What to work on: Restate every record exactly, with nothing skipped.

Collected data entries
•••••

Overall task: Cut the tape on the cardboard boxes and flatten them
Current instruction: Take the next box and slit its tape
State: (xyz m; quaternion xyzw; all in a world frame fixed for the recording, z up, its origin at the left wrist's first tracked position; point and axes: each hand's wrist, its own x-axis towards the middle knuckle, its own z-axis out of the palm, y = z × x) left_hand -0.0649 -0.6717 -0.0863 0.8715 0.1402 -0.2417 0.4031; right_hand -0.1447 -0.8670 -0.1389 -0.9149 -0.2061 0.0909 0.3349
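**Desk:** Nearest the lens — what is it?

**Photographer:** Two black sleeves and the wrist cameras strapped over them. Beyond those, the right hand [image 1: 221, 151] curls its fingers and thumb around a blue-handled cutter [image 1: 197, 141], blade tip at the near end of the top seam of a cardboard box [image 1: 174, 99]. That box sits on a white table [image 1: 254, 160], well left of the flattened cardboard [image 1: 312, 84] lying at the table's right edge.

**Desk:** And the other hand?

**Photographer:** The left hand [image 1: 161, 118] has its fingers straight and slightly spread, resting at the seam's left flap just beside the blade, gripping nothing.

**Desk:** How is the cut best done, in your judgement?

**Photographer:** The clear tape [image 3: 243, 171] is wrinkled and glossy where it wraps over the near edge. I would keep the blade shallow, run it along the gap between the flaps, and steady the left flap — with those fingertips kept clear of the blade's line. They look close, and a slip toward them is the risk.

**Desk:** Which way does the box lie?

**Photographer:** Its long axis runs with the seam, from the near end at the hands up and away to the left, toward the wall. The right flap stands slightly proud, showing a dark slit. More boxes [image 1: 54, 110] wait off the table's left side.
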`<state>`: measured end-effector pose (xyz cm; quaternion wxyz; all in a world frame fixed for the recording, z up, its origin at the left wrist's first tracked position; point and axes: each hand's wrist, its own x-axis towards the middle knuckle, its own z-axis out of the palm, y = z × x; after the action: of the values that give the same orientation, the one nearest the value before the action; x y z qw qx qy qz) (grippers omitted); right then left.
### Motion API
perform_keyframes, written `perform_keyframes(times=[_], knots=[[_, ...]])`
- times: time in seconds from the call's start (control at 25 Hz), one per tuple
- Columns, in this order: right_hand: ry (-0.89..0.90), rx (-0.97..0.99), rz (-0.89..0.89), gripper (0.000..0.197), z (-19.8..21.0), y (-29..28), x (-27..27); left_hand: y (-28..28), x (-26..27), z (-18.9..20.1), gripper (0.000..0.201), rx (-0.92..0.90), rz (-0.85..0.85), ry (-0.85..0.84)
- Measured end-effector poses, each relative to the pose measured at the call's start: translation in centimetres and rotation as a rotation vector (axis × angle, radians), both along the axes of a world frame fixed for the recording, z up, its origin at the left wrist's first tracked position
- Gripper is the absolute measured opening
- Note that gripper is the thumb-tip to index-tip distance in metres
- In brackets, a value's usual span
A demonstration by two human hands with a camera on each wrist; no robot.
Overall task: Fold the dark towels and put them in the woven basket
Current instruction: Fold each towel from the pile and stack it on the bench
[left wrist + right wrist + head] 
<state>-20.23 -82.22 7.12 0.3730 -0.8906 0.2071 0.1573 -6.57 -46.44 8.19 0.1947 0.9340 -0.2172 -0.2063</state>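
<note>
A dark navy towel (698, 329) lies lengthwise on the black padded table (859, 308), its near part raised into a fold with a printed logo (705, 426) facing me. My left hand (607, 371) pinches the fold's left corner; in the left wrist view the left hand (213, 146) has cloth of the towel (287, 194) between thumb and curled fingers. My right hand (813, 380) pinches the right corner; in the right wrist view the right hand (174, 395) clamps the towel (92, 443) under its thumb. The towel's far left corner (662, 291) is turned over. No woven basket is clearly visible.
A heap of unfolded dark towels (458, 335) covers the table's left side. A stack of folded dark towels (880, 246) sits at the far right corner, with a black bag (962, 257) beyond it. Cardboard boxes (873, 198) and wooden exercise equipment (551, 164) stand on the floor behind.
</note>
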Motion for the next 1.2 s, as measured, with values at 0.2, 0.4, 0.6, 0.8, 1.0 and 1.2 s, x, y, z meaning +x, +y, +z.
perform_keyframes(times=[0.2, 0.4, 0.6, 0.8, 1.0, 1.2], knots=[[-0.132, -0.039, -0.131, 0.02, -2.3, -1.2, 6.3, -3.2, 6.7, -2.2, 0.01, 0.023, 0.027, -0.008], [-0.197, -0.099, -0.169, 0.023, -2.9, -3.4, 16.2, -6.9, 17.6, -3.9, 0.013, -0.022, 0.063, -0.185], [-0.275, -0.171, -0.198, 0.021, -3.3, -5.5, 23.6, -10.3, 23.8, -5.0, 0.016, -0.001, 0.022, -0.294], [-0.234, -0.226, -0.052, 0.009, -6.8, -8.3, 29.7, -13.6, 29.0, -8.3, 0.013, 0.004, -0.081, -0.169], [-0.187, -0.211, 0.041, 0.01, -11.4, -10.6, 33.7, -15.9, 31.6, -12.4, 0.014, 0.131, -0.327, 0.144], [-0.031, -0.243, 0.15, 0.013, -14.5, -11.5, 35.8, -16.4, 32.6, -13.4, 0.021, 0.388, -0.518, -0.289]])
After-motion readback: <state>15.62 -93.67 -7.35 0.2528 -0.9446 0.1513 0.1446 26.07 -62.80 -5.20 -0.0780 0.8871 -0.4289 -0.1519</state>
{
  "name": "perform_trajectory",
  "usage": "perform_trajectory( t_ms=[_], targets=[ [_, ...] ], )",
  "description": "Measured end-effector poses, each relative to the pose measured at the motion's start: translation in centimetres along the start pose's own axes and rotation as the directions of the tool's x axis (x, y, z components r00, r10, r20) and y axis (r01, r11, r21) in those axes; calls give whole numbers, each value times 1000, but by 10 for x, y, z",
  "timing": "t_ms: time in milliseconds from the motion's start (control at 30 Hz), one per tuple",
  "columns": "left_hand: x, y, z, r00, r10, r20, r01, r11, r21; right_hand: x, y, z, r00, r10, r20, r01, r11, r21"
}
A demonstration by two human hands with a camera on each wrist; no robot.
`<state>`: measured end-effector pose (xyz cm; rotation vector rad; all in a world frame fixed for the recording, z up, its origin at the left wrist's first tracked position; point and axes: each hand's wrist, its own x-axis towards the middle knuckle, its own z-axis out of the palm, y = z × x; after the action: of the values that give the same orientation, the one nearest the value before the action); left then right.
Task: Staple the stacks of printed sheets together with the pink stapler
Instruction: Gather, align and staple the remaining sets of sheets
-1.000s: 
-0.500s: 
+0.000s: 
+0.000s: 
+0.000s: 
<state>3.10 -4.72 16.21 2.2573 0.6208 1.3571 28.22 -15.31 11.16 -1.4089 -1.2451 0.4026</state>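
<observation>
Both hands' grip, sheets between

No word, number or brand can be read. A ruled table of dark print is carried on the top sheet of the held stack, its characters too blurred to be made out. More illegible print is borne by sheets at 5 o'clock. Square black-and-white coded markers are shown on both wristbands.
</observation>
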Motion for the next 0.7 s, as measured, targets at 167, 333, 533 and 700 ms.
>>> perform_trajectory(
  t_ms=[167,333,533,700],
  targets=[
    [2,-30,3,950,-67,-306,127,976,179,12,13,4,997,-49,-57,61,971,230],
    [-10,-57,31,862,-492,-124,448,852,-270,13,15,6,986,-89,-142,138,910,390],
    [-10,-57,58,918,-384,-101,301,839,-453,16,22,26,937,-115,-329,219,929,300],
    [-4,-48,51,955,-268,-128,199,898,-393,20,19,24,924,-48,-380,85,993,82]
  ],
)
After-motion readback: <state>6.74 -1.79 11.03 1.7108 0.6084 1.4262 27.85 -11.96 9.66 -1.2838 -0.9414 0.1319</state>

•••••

Answer section:
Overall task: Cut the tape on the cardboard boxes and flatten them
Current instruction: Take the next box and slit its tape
State: (xyz m; quaternion xyzw; all in a world frame fixed for the recording, z up, its origin at the left wrist's first tracked position; point and axes: each hand's wrist, its own x-axis towards the middle knuckle, its own z-axis out of the palm, y = z × x) left_hand -0.0649 -0.6717 -0.0863 0.8715 0.1402 -0.2417 0.4031; right_hand -0.1447 -0.8670 -0.1389 -0.9149 -0.2061 0.0909 0.3349
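**Desk:** Nearest the lens — what is it?

**Photographer:** Two black sleeves and the wrist cameras strapped over them. Beyond those, the right hand [image 1: 221, 151] curls its fingers and thumb around a blue-handled cutter [image 1: 197, 141], blade tip at the near end of the top seam of a cardboard box [image 1: 174, 99]. That box sits on a white table [image 1: 254, 160], well left of the flattened cardboard [image 1: 312, 84] lying at the table's right edge.

**Desk:** And the other hand?

**Photographer:** The left hand [image 1: 161, 118] has its fingers straight and slightly spread, resting at the seam's left flap just beside the blade, gripping nothing.

**Desk:** How is the cut best done, in your judgement?

**Photographer:** The clear tape [image 3: 243, 171] is wrinkled and glossy where it wraps over the near edge. I would keep the blade shallow, run it along the gap between the flaps, and steady the left flap — with those fingertips kept clear of the blade's line. They look close, and a slip toward them is the risk.

**Desk:** Which way does the box lie?

**Photographer:** Its long axis runs with the seam, from the near end at the hands up and away to the left, toward the wall. The right flap stands slightly proud, showing a dark slit. More boxes [image 1: 54, 110] wait off the table's left side.
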`<state>`: measured end-effector pose (xyz cm; quaternion wxyz; all in a world frame fixed for the recording, z up, its origin at the left wrist's first tracked position; point and axes: each hand's wrist, its own x-axis towards the middle knuckle, its own z-axis out of the palm, y = z × x; after the action: of the values that give the same orientation, the one nearest the value before the action; x y z qw qx qy qz) (grippers omitted); right then left.
### Motion API
perform_keyframes, written `perform_keyframes(times=[_], knots=[[_, ...]])`
- times: time in seconds from the call's start (control at 25 Hz), one per tuple
- Columns, in this order: right_hand: ry (-0.89..0.90), rx (-0.97..0.99), rz (-0.89..0.89), gripper (0.000..0.197), z (-19.8..21.0), y (-29..28), x (-27..27); left_hand: y (-28..28), x (-26..27), z (-18.9..20.1), gripper (0.000..0.201), rx (-0.92..0.90), rz (-0.85..0.85), ry (-0.85..0.84)
- Measured end-effector poses, each relative to the pose measured at the call's start: translation in centimetres and rotation as a rotation vector (axis × angle, radians), both along the axes of a world frame fixed for the recording, z up, its origin at the left wrist's first tracked position
- Gripper is the absolute measured opening
- Note that gripper is the thumb-tip to index-tip distance in metres
- In brackets, a value's usual span
A demonstration by two human hands with a camera on each wrist; no robot.
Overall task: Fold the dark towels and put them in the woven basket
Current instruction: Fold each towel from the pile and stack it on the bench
[left wrist + right wrist + head] 
<state>-20.23 -82.22 7.12 0.3730 -0.8906 0.2071 0.1573 -6.57 -46.44 8.19 0.1947 0.9340 -0.2172 -0.2063</state>
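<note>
A dark navy towel (698, 329) lies lengthwise on the black padded table (859, 308), its near part raised into a fold with a printed logo (705, 426) facing me. My left hand (607, 371) pinches the fold's left corner; in the left wrist view the left hand (213, 146) has cloth of the towel (287, 194) between thumb and curled fingers. My right hand (813, 380) pinches the right corner; in the right wrist view the right hand (174, 395) clamps the towel (92, 443) under its thumb. The towel's far left corner (662, 291) is turned over. No woven basket is clearly visible.
A heap of unfolded dark towels (458, 335) covers the table's left side. A stack of folded dark towels (880, 246) sits at the far right corner, with a black bag (962, 257) beyond it. Cardboard boxes (873, 198) and wooden exercise equipment (551, 164) stand on the floor behind.
</note>
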Motion for the next 1.2 s, as measured, with values at 0.2, 0.4, 0.6, 0.8, 1.0 and 1.2 s, x, y, z meaning +x, +y, +z.
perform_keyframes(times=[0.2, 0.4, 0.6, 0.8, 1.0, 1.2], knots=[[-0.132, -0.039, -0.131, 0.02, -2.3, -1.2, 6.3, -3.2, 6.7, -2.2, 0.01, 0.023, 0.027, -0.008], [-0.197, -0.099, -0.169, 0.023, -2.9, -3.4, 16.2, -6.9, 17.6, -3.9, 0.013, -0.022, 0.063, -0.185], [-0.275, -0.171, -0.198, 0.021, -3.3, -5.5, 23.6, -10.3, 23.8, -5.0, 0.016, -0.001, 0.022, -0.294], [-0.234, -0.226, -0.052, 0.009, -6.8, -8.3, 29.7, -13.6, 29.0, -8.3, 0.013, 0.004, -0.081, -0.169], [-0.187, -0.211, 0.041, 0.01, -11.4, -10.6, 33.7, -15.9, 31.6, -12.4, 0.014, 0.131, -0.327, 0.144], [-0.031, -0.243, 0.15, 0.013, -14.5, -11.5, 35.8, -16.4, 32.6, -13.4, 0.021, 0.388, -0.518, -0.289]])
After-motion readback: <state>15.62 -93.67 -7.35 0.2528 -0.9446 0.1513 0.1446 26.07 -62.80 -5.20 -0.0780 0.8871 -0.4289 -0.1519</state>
{
  "name": "perform_trajectory",
  "usage": "perform_trajectory( t_ms=[_], targets=[ [_, ...] ], )",
  "description": "Measured end-effector poses, each relative to the pose measured at the motion's start: translation in centimetres along the start pose's own axes and rotation as the directions of the tool's x axis (x, y, z components r00, r10, r20) and y axis (r01, r11, r21) in those axes; calls give whole numbers, each value times 1000, but by 10 for x, y, z",
  "timing": "t_ms: time in milliseconds from the motion's start (control at 30 Hz), one per tuple",
  "columns": "left_hand: x, y, z, r00, r10, r20, r01, r11, r21; right_hand: x, y, z, r00, r10, r20, r01, r11, r21"
}
A demonstration by two human hands with a camera on each wrist; no robot.
`<state>`: measured end-effector pose (xyz cm; rotation vector rad; all in a world frame fixed for the recording, z up, its origin at the left wrist's first tracked position; point and axes: each hand's wrist, its own x-axis towards the middle knuckle, its own z-axis out of the palm, y = z × x; after the action: of the values that give the same orientation, the one nearest the value before the action); left then right.
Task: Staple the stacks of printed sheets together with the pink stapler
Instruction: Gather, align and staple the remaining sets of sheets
-1.000s: 
-0.500s: 
+0.000s: 
+0.000s: 
+0.000s: 
<state>3.10 -4.72 16.21 2.2573 0.6208 1.3571 28.22 -15.31 11.16 -1.4089 -1.2451 0.4026</state>
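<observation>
Both hands' grip, sheets between

No word, number or brand can be read. A ruled table of dark print is carried on the top sheet of the held stack, its characters too blurred to be made out. More illegible print is borne by sheets at 5 o'clock. Square black-and-white coded markers are shown on both wristbands.
</observation>
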Motion for the next 0.7 s, as measured, targets at 167, 333, 533 and 700 ms.
>>> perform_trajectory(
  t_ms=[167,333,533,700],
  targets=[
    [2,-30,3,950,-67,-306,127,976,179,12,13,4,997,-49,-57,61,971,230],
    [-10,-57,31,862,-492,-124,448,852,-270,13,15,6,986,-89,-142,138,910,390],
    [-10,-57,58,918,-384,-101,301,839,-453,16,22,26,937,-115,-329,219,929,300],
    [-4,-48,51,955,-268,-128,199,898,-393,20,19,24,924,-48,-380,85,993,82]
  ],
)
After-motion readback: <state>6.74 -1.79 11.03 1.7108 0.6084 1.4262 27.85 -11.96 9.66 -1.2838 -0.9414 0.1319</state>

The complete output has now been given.